At least one of the objects now in the British Museum can be seen in a cabinet in the background of a family portrait from 1838 (left), the year before Ferdinand was born. In his Reminiscences Ferdinand recalled his excitement as a child when he was allowed to help wrap and unwrap his father's collection, which spent the summers in a strongroom when the family left Vienna for a country villa.

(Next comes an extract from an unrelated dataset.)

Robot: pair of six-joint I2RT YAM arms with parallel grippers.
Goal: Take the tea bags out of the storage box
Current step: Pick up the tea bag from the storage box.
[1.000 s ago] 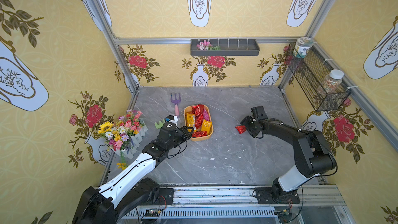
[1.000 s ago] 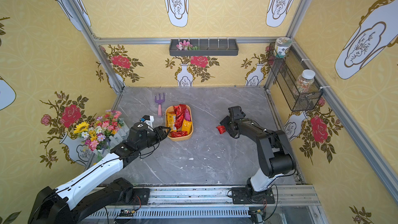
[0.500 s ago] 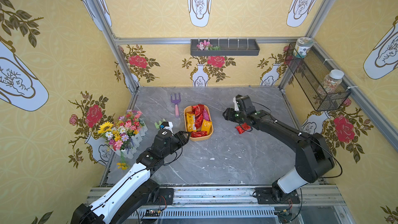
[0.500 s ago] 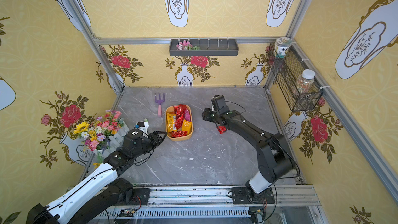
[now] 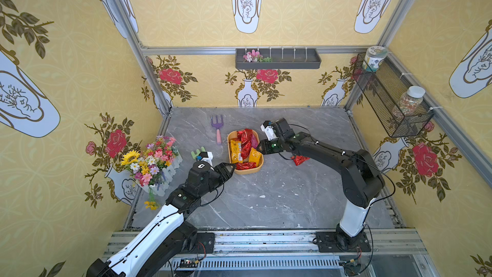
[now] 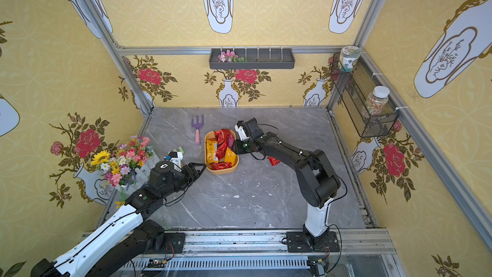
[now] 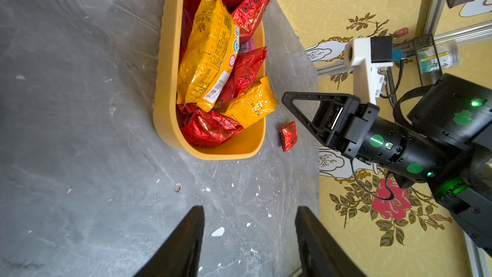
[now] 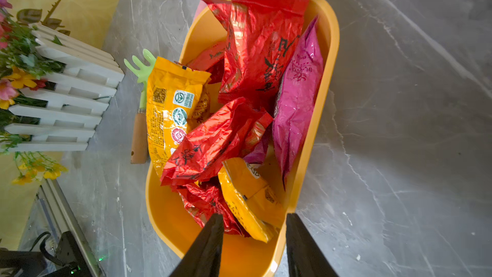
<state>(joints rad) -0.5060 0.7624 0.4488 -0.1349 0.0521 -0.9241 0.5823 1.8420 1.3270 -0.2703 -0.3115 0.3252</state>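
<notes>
The storage box [image 5: 249, 172] [image 6: 224, 171] is a yellow-orange tray in the middle of the table. It holds several tea bags: red [image 5: 246, 139] [image 8: 261, 49], orange-yellow [image 5: 236, 151] [image 7: 210, 49] and one magenta [image 8: 295, 97]. One red tea bag [image 5: 300, 160] [image 6: 273, 160] [image 7: 288, 135] lies on the table right of the box. My right gripper [image 5: 262, 147] [image 8: 254, 215] is open and straddles the box's right wall near an orange tea bag [image 8: 247, 203]. My left gripper [image 5: 231, 167] [image 7: 249, 209] is open and empty over the table by the box's near end.
A purple toy fork [image 5: 217, 127] lies behind-left of the box and a green toy rake [image 8: 141, 75] to its left. A flower pot with a white fence [image 5: 157, 162] stands at the left wall. A grey wall trough [image 5: 278, 59] and a black mesh basket [image 5: 391, 105] hang above.
My right gripper moved left from the red tea bag lying on the table to the box's right rim, its jaws narrowing. My left gripper drew back toward the front and opened a little.
</notes>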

The period after the French Revolution and Napoleonic Wars offered tremendous opportunities for collectors of the decorative arts of the medieval and Renaissance periods. These categories were valued very little by the art market in general, and metalwork was routinely sold for its bullion value alone. Some of the older objects in precious metal in the collection may have first been received by the family as part of banking transactions; ownership of such pieces had always been partly a way to get some use from capital. Ferdinand records several complaints that his father did not make more use of his opportunities, but in his last years Anselm began to expand his collecting range, and it was he who bought both the Holy Thorn Reliquary and the Ghisi Shield. This golden age for collectors had passed by the time Ferdinand inherited his part of his father's collection in 1874, which was also the year he bought the Waddesdon estate and began to build there. Ferdinand continued to expand the collection until his death in 1898, mostly using dealers, and expanding the range of objects collected. In particular, Ferdinand expanded to around fifty the ten or so pieces of jewellery in his father's collection.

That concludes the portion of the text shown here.